Task instructions:
Look below for the line containing "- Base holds" and the line containing "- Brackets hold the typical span"; repeat exactly those two lines and all lines between them, and nothing else.

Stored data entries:
○ ○ ○ ○

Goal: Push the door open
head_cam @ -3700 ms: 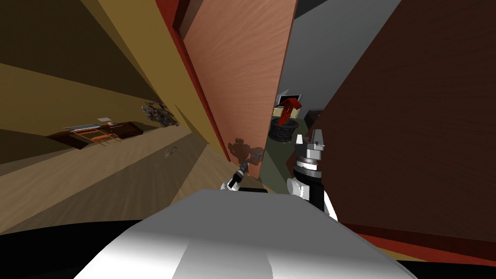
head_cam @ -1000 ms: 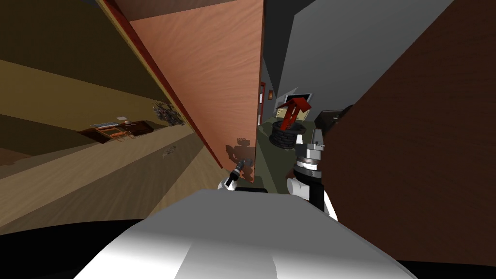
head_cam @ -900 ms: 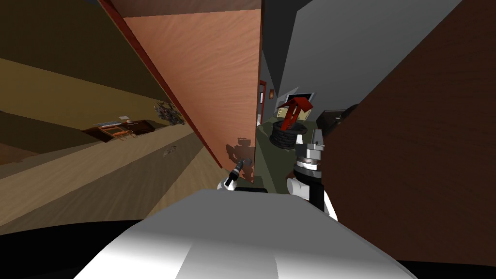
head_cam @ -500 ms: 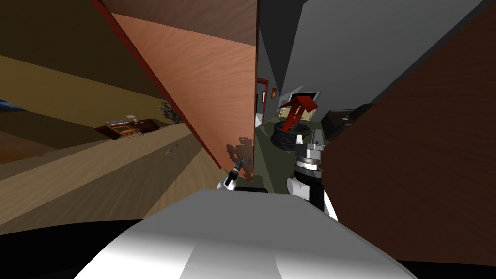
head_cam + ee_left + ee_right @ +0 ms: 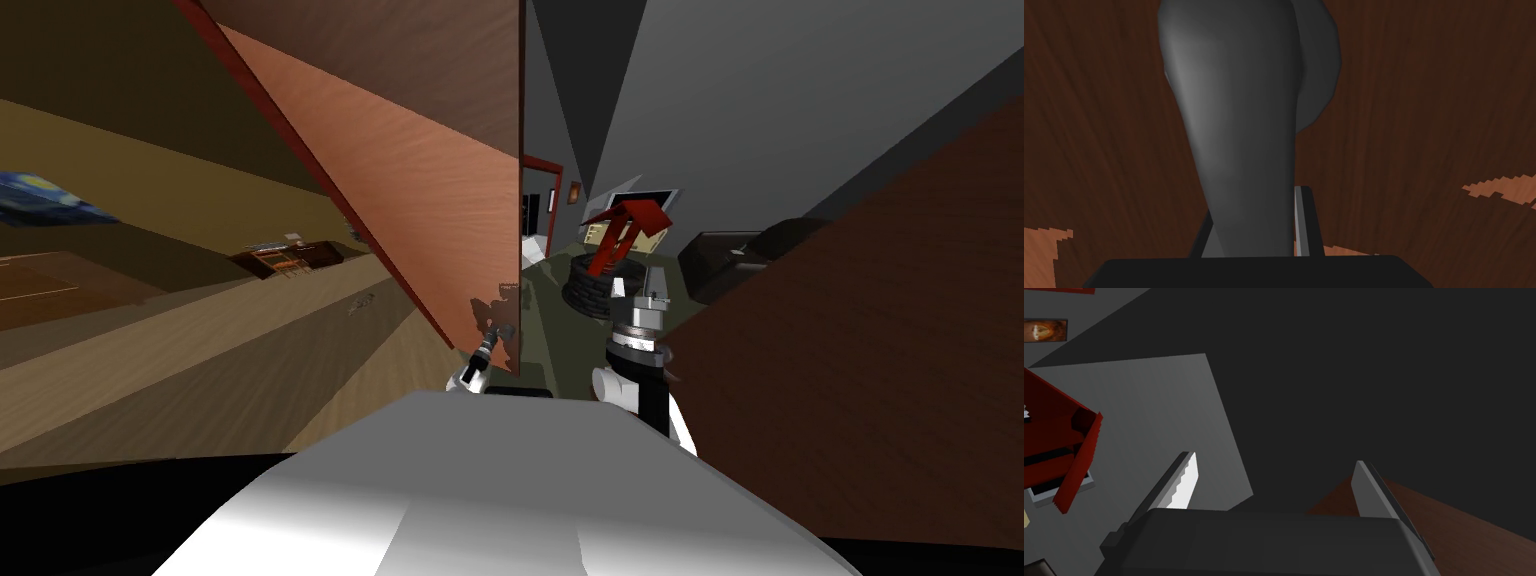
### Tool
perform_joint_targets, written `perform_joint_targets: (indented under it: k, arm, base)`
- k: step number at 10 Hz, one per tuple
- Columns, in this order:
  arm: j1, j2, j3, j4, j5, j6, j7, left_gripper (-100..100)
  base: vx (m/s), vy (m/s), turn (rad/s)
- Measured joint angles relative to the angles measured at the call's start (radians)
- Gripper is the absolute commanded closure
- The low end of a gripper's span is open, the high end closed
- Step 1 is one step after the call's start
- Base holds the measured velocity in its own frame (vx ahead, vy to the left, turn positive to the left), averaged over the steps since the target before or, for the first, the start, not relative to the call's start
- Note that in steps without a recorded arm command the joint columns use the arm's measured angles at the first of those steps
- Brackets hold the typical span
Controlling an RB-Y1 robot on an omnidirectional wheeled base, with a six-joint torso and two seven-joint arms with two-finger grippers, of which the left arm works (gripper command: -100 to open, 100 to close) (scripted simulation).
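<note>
The reddish-brown wooden door (image 5: 420, 190) stands partly swung away, its free edge running down the middle of the head view. My left gripper (image 5: 492, 340) is at the door's lower free edge. In the left wrist view its fingers (image 5: 1301, 220) press the sides of a dark grey lever handle (image 5: 1239, 125), with the door face (image 5: 1424, 125) right behind; this gripper (image 5: 1251, 240) is shut on the handle. My right gripper (image 5: 641, 283) is raised beside the opening, apart from the door, and its fingers (image 5: 1184, 480) stand open with nothing between them.
A dark brown wall (image 5: 860, 400) rises close on my right. Beyond the opening lie an olive floor (image 5: 555, 330), a stack of black tyres with a red object (image 5: 598, 285), a dark seat (image 5: 730, 262) and a red-framed doorway (image 5: 540, 200). A wood floor (image 5: 250, 360) stretches to the left.
The door has swung further away and its free edge has shifted left in the head view, which has turned too. More of the grey room shows. My left gripper stays on the handle.
</note>
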Motion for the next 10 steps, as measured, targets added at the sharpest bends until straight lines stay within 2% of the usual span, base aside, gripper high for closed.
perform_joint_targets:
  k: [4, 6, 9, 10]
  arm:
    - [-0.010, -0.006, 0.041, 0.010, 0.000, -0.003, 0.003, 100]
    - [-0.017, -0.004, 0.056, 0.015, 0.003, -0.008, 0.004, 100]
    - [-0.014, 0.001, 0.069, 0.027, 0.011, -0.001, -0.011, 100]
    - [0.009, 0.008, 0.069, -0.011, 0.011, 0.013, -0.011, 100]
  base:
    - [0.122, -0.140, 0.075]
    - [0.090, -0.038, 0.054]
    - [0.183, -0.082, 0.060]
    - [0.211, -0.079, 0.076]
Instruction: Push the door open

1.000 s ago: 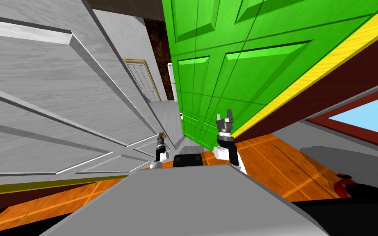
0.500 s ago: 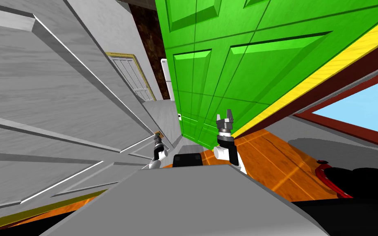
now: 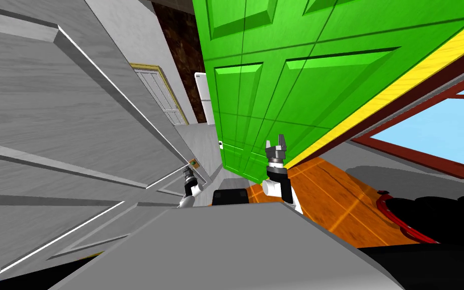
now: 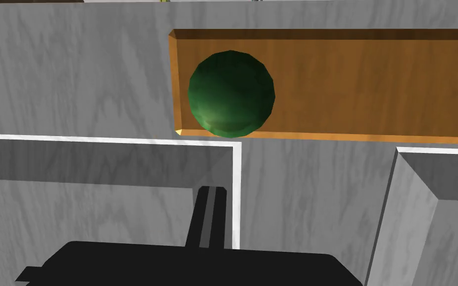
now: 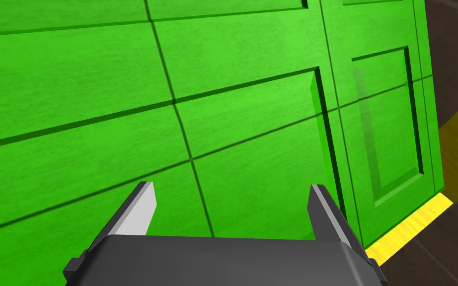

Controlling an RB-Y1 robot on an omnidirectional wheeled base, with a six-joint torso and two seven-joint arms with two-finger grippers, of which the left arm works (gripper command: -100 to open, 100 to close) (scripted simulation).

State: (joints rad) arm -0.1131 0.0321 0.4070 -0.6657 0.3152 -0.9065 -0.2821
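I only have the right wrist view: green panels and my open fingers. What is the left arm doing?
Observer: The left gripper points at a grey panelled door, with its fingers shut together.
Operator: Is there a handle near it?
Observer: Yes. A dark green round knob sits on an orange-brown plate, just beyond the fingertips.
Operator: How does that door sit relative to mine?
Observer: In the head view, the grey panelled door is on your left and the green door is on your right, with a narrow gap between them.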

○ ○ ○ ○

Response to the exercise:
- Base holds the measured velocity in its own frame (vx ahead, vy to the left, turn positive to the left), averaged over the steps since the target before or, for the first, the start, not relative to the call's start
- Note that in steps without a recorded arm command the joint columns use the arm's measured angles at the first of those steps
- Brackets hold the typical span

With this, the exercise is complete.